> WORK TO BE COMPLETED: Counting every line in the entries below where the word "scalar" occurs, report how many there are. Give only that number.

> PROVIDED DATA:

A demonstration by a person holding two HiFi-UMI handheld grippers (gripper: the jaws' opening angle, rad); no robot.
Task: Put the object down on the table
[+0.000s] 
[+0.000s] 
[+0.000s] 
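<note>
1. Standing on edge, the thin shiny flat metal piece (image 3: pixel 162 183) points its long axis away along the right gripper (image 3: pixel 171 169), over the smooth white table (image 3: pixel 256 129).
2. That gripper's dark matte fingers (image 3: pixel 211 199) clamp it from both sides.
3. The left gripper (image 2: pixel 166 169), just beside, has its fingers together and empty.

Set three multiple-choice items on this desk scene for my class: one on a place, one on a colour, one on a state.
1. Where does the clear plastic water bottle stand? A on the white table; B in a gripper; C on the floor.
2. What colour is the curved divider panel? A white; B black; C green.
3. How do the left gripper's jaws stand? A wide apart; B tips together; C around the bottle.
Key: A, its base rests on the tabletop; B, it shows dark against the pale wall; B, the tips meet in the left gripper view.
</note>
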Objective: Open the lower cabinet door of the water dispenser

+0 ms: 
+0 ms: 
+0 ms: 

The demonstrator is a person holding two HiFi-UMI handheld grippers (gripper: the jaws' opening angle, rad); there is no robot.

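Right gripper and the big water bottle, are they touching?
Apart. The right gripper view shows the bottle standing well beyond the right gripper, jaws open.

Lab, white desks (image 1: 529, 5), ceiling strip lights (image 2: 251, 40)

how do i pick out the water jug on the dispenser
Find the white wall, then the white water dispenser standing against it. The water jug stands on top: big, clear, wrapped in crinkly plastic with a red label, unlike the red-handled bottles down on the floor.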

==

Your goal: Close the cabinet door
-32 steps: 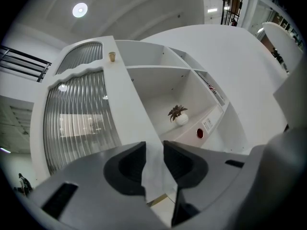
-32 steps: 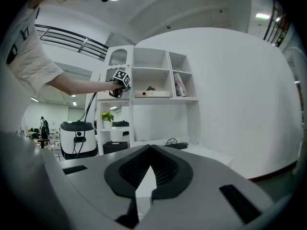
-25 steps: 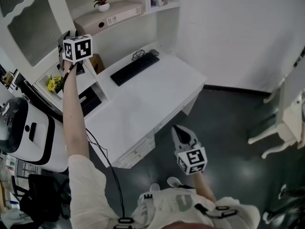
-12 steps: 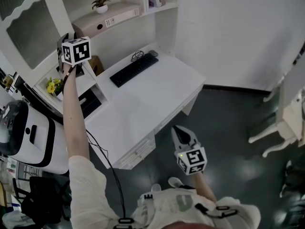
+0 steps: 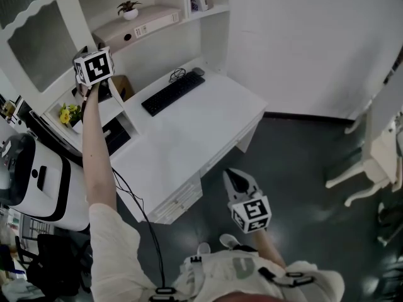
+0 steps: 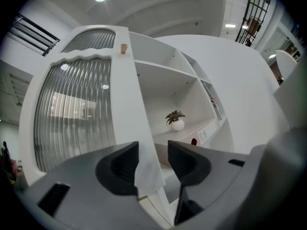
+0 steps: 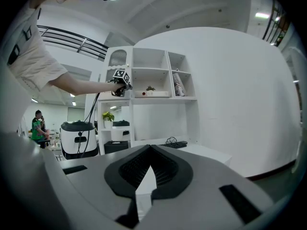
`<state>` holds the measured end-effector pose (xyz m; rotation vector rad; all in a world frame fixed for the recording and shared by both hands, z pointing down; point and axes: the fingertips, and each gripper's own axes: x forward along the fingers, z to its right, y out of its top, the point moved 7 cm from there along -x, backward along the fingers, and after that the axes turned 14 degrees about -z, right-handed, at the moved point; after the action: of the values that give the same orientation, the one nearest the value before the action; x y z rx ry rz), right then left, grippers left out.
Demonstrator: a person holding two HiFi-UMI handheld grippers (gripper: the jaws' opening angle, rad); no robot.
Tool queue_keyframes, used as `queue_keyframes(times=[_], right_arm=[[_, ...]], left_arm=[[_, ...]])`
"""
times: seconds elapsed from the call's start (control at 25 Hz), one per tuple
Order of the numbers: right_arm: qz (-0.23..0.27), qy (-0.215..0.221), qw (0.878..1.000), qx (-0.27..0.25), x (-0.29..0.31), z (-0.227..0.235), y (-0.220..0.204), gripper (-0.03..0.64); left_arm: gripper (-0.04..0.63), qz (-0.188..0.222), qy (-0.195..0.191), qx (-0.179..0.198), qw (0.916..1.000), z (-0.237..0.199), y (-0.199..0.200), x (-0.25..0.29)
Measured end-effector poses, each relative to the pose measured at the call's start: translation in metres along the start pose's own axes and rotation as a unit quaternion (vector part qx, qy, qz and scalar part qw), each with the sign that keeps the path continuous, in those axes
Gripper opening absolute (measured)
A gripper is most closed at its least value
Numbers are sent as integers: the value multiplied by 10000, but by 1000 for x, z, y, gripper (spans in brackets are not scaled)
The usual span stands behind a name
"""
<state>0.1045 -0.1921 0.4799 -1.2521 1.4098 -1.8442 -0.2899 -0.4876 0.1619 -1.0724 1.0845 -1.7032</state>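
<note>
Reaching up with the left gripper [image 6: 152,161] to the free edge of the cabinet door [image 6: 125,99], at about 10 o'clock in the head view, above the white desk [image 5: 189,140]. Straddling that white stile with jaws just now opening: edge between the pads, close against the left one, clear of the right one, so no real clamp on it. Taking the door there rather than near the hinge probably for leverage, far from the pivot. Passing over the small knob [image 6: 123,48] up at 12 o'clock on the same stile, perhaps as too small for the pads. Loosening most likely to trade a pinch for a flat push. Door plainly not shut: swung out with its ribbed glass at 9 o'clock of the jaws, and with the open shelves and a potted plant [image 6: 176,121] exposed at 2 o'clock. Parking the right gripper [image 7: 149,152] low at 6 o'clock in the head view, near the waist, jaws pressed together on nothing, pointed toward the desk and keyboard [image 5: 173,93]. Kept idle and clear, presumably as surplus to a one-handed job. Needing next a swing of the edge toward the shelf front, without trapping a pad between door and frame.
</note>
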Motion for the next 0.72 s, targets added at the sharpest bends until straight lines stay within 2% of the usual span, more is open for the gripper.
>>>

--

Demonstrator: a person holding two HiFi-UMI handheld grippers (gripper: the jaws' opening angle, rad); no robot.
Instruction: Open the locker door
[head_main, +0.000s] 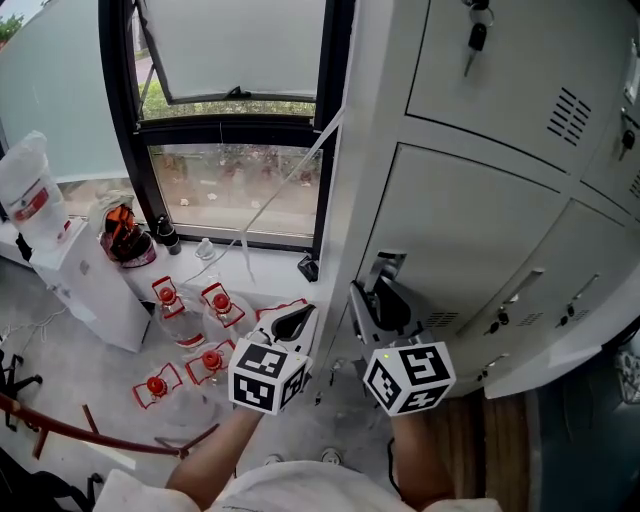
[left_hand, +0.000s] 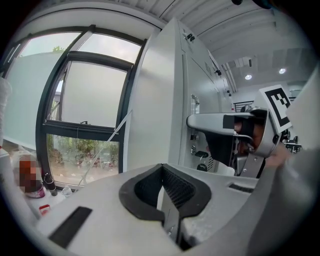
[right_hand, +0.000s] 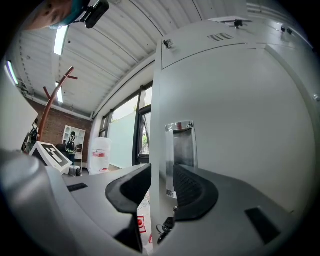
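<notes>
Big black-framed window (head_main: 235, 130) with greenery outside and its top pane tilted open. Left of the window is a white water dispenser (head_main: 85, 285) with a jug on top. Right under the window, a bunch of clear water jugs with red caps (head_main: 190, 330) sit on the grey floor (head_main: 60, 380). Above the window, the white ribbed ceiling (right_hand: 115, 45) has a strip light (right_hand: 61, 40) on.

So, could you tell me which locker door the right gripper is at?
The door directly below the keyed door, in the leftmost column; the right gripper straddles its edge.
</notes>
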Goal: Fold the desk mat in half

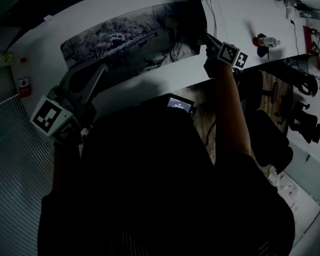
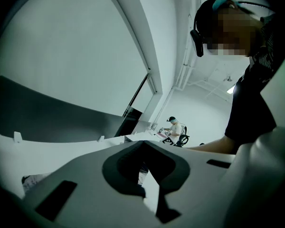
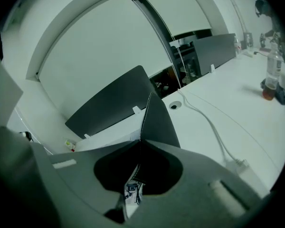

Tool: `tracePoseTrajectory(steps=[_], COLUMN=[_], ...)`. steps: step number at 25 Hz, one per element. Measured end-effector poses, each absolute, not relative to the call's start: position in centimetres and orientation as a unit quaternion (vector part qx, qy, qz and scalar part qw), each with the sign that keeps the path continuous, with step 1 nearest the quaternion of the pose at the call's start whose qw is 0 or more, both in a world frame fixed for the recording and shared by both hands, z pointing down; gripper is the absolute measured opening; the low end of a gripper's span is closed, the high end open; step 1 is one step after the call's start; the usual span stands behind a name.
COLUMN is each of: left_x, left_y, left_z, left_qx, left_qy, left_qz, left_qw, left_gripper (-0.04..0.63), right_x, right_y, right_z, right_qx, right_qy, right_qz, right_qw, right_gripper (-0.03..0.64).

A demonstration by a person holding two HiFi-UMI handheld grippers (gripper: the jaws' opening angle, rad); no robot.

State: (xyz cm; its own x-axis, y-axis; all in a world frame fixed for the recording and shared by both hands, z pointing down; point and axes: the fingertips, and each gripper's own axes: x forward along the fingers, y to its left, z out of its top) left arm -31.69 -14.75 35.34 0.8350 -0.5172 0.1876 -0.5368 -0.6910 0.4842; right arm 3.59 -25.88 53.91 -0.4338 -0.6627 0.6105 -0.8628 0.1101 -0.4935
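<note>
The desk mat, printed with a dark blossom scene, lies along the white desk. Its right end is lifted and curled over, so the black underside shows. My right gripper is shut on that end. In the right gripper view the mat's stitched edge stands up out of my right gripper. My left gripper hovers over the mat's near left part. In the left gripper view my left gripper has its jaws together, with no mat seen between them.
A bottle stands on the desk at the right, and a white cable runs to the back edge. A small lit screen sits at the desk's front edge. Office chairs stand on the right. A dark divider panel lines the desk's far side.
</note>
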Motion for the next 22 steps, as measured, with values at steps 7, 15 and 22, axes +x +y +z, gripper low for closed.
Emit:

> TASK RESPONSE: 2